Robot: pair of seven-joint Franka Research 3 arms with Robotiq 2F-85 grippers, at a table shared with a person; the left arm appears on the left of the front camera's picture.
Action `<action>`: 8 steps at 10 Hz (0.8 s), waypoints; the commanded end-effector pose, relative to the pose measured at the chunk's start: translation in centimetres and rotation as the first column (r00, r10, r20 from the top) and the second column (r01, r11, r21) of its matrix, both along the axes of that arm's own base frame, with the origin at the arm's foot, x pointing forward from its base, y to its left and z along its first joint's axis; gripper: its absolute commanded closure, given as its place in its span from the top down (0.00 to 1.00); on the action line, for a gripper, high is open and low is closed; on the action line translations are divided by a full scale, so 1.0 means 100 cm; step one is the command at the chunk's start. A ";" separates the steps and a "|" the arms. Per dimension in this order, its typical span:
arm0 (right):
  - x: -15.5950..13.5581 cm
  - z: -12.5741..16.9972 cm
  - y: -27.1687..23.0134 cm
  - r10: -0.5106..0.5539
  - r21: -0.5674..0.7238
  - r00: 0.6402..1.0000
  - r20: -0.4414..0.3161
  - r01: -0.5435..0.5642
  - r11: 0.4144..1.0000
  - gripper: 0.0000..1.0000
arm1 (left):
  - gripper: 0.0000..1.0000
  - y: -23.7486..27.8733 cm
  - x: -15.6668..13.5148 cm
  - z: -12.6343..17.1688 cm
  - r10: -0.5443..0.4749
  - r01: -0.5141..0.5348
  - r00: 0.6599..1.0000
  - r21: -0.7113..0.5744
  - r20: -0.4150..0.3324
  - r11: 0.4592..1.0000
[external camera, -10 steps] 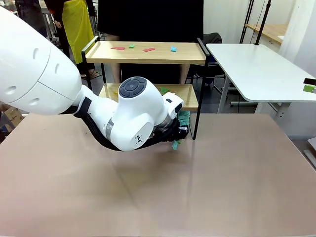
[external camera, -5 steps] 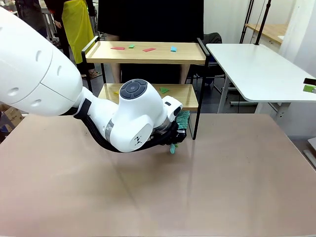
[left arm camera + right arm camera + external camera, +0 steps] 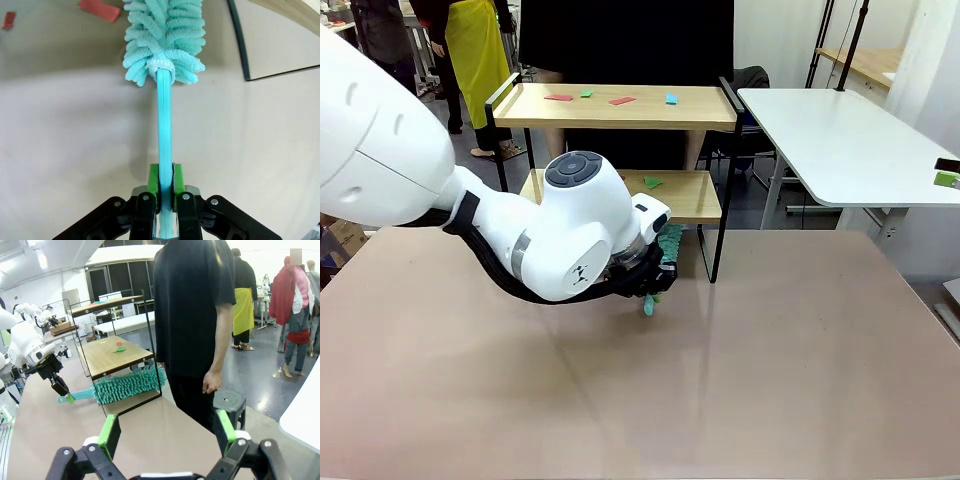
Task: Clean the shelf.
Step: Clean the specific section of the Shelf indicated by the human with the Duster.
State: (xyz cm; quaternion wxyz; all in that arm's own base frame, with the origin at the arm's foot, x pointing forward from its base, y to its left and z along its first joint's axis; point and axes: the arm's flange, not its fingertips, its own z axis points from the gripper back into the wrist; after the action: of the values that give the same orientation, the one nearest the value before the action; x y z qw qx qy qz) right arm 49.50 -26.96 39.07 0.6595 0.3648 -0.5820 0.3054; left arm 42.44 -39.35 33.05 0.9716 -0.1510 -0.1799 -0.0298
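One duster (image 3: pixel 165 35), seemingly light and soft-headed, is sitting in your left claw (image 3: pixel 165 172), which is clenching its thin, slippery-looking handle end; your right claw (image 3: pixel 167 432) is hanging released.

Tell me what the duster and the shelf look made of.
Duster head: teal chenille-type microfibre, going by the thick fuzzy strands.
Handle: smooth, glossy teal strip, probably plastic.
Shelf boards: light wood or wood-look laminate, matte.
Frame: thin black bars, likely painted metal.

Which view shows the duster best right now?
The right wrist view: the duster shows nearly whole, side-on, handle to head. The left wrist view shows its handle clamped in the left tool and part of the head; in the front view the left arm hides most.
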 end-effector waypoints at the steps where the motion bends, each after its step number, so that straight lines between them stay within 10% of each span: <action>1: 0.001 0.002 0.002 0.002 -0.003 1.000 0.004 -0.002 1.000 1.00 | 0.13 0.023 -0.010 0.007 0.049 -0.048 0.999 0.057 -0.011 0.997; 8: 0.001 0.002 0.002 0.002 -0.003 1.000 0.004 -0.002 1.000 1.00 | 0.13 0.089 -0.030 0.008 0.164 -0.168 0.986 0.293 0.040 0.941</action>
State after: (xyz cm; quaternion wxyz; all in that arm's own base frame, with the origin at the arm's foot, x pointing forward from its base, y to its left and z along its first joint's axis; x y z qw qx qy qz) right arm 49.50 -26.96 39.07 0.6594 0.3649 -0.5820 0.3054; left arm 41.82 -30.31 33.57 0.9815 -0.0149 -0.1906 0.0057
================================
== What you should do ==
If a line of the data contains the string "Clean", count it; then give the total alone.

== Task answer ==
2